A fighting heiress (Kelly Chen) to a kingdom in ancient China inherits command of an army divided in a time of war. To cope, she comes to rely on the fighting mastery and loyalty of a battle-hardened general and mentor (Donnie Yen) and the love of a reclusive polymath (Leon Lai). Action director Ching Siu-tung delivers intrigue, romance and epic battle sequences in the tradition of CURSE OF THE GOLDEN FLOWER and THE WARLORDS. With impressive set design, attractive cinematography and the image of martial arts superstar Donnie Yen erupting into full berserker mode by the final reel, AN EMPRESS AND THE WARRIORS should be a near masterpiece but it falls far short as a result of Ching’s inability to bring the film’s many distinct assets together into something resembling a well-structured production.
Because this film strives to be more than just an action or martial arts film with its strong romantic and dramatic angle, it requires a strong plot with matching performances from the leads to carry the film.
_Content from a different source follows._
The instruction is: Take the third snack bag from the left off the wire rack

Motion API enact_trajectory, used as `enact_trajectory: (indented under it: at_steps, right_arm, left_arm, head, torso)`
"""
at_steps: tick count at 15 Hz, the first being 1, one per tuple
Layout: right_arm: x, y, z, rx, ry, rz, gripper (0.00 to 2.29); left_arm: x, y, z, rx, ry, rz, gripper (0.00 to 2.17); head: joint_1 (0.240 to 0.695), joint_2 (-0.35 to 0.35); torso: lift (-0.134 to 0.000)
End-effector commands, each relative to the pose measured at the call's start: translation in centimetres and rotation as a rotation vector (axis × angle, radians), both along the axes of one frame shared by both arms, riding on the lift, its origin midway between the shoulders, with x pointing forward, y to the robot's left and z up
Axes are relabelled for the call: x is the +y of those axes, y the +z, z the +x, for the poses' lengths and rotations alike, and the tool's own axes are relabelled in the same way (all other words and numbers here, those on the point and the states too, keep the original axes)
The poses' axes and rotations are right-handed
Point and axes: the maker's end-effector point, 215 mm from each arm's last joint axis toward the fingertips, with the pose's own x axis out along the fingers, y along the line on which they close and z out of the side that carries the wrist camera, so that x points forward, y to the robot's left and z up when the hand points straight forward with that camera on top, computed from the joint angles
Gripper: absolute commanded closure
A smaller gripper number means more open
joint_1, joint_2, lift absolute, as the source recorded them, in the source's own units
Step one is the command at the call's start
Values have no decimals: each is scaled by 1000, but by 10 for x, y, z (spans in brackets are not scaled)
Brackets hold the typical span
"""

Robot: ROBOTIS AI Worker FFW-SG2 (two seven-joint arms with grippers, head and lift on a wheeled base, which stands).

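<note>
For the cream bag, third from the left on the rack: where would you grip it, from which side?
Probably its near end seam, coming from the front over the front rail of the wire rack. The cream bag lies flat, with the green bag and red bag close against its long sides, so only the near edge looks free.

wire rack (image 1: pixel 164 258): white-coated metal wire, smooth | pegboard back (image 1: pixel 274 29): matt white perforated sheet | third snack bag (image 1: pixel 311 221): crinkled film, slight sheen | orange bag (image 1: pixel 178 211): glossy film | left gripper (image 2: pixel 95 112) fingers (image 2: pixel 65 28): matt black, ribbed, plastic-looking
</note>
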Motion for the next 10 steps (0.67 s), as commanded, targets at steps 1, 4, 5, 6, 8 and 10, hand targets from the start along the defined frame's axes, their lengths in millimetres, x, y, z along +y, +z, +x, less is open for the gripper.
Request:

At no point does the film ever settle comfortably into a cohesive narrative, nor do the actions of the leads ever find sufficient grounding in that narrative. Whether the fault of the script, direction or editing process, poorly paced events in the film are crammed together with large gaps in plot and character development left in between. This reduces much of the film to a series of mildly interesting vignettes that add up to next to nothing as a whole.
The film suffers from an identity crisis. Ching’s decision to bring together his wuxia wirework design from the likes of HOUSE OF FLYING DAGGERS with the more grounded and gritty fighting style he developed for Peter Chan’s THE WARLORDS makes it difficult to know at what point the viewer is supposed to suspend disbelief during fight sequences.
Looking like characters out of Tsui Hark’s wuxia film SEVEN SWORDS, tribal assassins in goblin masks descend from treetops and bound through the forest at the speed of a galloping horse while shooting poison darts and setting off conveniently-placed traps that would have been at home in an INDIANA JONES movie. There is nothing wrong with this type of action unless you’re contrasting it with more conventional warfare as we see later when hundreds of bowmen, armored cavalry, infantry and war chariots collide on a battlefield to engage in the grim business of killing, BRAVEHEART style.
Elaborate yet unreal production design, from the aforementioned goblin masks and invented period armor to B-grade digital backdrops, a Peter Pan-like tree house and a hand-made hot air balloon with the seemingly magical ability to auto-navigate back to its launch point, suggest we’re in an alternate reality but whose? It’s not the well-established wuxia underworld known as the jiang hu that makes up so many Chinese swordplay movies or the mythical realm of the Eight Immortals. The film’s ill-defined visual style and setting awkwardly fall somewhere in between reality and fantasy in a way, similar, yet not quite as terrible as the disaster that was TWINS EFFECT 2.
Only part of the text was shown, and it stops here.